— WHAT NEEDS TO BE DONE —
Each line from the top of the listing through the one holding "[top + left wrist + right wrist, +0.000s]" should be restated word for word, with nothing added and no pictures.

##### SOURCE DATA #####

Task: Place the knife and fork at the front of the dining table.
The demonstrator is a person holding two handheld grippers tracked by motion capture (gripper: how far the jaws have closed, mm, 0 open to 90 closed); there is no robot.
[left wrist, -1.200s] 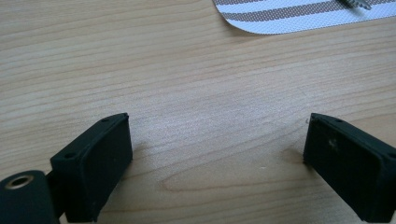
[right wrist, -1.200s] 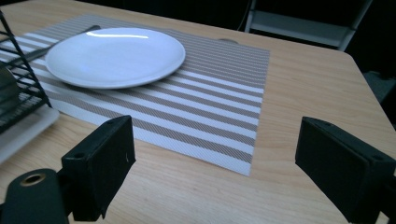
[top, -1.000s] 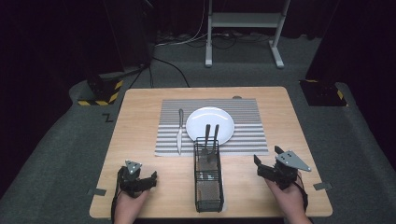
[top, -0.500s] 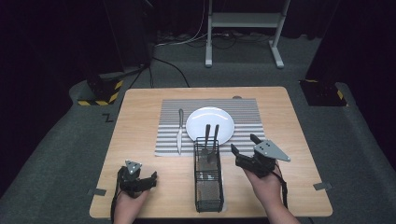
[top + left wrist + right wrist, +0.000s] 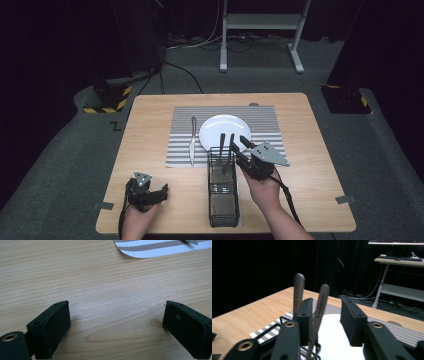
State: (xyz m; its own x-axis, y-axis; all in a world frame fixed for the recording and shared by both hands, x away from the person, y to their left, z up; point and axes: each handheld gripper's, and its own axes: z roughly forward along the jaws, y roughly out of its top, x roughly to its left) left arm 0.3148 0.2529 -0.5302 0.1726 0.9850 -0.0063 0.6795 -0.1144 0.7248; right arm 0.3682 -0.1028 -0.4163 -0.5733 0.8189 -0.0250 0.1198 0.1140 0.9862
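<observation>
On a wooden desk [image 5: 150,150], a black wire cutlery basket [image 5: 223,192] holds two upright metal handles [image 5: 322,302]. The right claw [image 5: 325,317] has just been closing; one handle stands between its half-shut jaws, not yet pressed. The left claw [image 5: 116,322] rests wide open and empty near the desk's front left corner.
</observation>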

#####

— TASK OUTPUT —
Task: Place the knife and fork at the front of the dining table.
The demonstrator is a person holding two handheld grippers tracked by motion capture (gripper: how far the jaws have closed, mm, 0 open to 90 closed); there is no robot.
[left wrist, -1.200s] 
[right wrist, -1.200s] 
[top, -1.000s] 
[top, -0.500s] 
[top + left wrist + right wrist, +0.000s] 

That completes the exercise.